Former ruling party lawmaker arrested after accusing AKP of patronage

A former lawmaker from Turkey’s ruling Justice and Development Party (AKP) who was detained on Tuesday morning after publicly accusing the party of patronage and criticizing President Recep Tayyip Erdoğan for a crackdown on his rivals and critics was arrested later in the day, Turkish Minute reported.

Hüseyin Kocabıyık, who served in parliament for two terms before his expulsion from the party in March, said on X that he had been taken into custody.

Journalist İsmail Saymaz reported that the detention was part of an investigation into alleged insults against the president. Police also searched his home, according to Saymaz.

Saymaz announced later on Tuesday on his X account that the politician has been arrested.

Kocabıyık’s arrest came after an interview published in the Cumhuriyet daily on Monday in which he described the AKP as a network of favoritism and patronage, where party members and their families received government positions or benefits in exchange for loyalty, leaving no space for dissent.

“Everyone has been caught in a relationship of interest with the state, someone’s wife, daughter, son, son-in-law, grandchild. The AKP gives something to everyone,” he said.

“They gave to me as well, and when I objected to certain things, they took it back.”

He said his wife, Funda Kocabıyık, was appointed governor of Uşak province in western Turkey before being removed and reassigned to the Interior Ministry.

Funda Kocabıyık served as governor between 2018 and 2022 until her husband began to publicly criticize the AKP due to the arrest of people in politically motivated trials.

However, Kocabıyık’s expulsion from the AKP came after he strongly criticized the detention of İstanbul Mayor Ekrem İmamoğlu on March 19. İmamoğlu, seen as the strongest political rival of President Recep Tayyip Erdoğan and named his Republican People’s Party’s (CHP) presidential candidate for the next election, was arrested on March 23 on corruption charges, widely seen as politically motivated.

At the time he described İmamoğlu’s detention as “a coup” Erdoğan staged against himself.

“Recep Tayyip Erdoğan… is this the place of the future? Did we struggle for this? Is this why we were dragged through the courts for years? You actually staged a coup against yourself, and you don’t even realize it!” he tweeted, recalling his close ties to Erdoğan in the early years of his political career.

Kocabıyık repeated his criticism in the Cumhuriyet interview in which he compared İmamoğlu’s imprisonment to the jailing of Erdoğan in 1998 for reciting a poem.

“If you use state power and the judiciary to silence your rival, that is also a coup,” Kocabıyık said, calling İmamoğlu’s detention a political intervention aimed at eliminating a political rival.

Erdoğan, who was the mayor of İstanbul at the time, was convicted of inciting religious hatred and banned from politics after reciting a poem that compared mosques to barracks and the faithful to an army. He was released from prison in 1999 and formed the AKP, abandoning openly Islamist policies.

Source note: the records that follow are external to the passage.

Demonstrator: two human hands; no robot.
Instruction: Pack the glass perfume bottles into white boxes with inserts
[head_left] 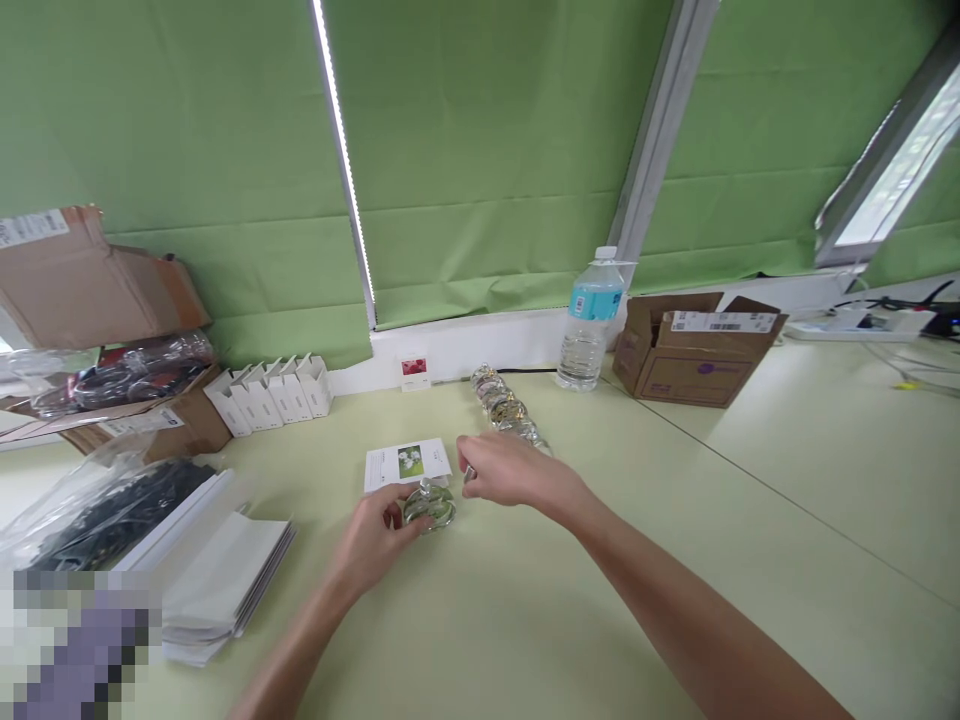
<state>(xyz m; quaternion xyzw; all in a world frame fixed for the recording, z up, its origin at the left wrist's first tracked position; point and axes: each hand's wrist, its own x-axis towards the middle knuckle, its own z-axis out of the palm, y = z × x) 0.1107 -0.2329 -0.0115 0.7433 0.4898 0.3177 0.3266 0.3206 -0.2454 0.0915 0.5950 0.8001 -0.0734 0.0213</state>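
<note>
My left hand (371, 540) is closed around the side of a small, round, clear glass-like bottle (431, 508) with a shiny metallic neck on top. The bottle is at the table, just in front of a white card (386, 466) printed with white flowers. To its right my right hand (501, 468) is closed in a pinch on a small silvery piece (469, 474), held apart from the bottle; its exact kind is too small to make out. Behind my right hand runs a row of shiny round pieces (499, 400), partly hidden by it.
At the back left stand several open white boxes (270, 396) and stacked cardboard boxes (142, 300). White paper sheets (225, 575) lie at front left. A small card (414, 374) leans on the wall. A water bottle (589, 335) and carton (686, 365) stand at back right.
</note>
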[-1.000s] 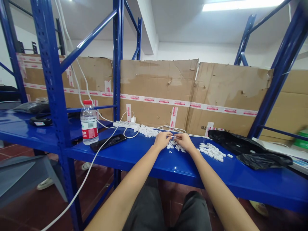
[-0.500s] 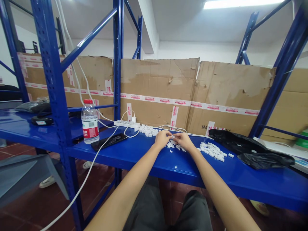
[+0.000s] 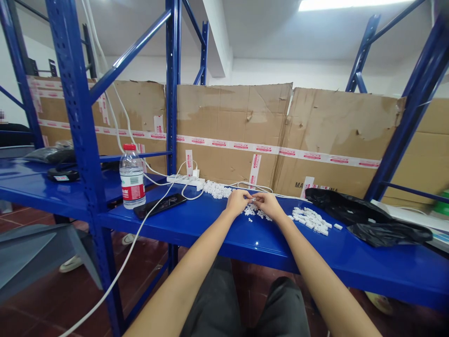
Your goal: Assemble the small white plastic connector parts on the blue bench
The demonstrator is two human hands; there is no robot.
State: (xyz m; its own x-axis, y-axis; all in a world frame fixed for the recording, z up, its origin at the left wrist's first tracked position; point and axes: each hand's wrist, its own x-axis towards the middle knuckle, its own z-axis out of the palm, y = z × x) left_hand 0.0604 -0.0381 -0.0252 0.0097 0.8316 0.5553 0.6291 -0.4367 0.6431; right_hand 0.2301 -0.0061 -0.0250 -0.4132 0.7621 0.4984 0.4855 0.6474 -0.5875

Kocabıyık also said Erdoğan had changed drastically since his early political years. “Back then he was a gentleman, merciful and a friend to the poor. Now I no longer recognize him,” he told Cumhuriyet.

Mustafa Yeneroğlu, an independent lawmaker who had also served in the AKP ranks in the past, criticized Kocabıyık’s detention as “shocking,” recalling his past support for Erdoğan in “his most difficult times.”

“Today, AKP members who remain silent must see where this country is heading,” he said on X, calling for the politician’s immediate release.

Kocabıyık’s criticism is rare for a politician who served in the AKP for many years. Erdoğan has long been accused by his critics of having established one-man rule in the country, destroying the separation of powers, silencing dissent and establishing a system in which those loyal to him are rewarded.

Thousands of people in Turkey are investigated, prosecuted and convicted on charges of insulting the president on the basis of the controversial Article 299 of the Turkish Penal Code (TCK). The crime carries up to four years in prison, a sentence that can be increased if the act was committed using the mass media.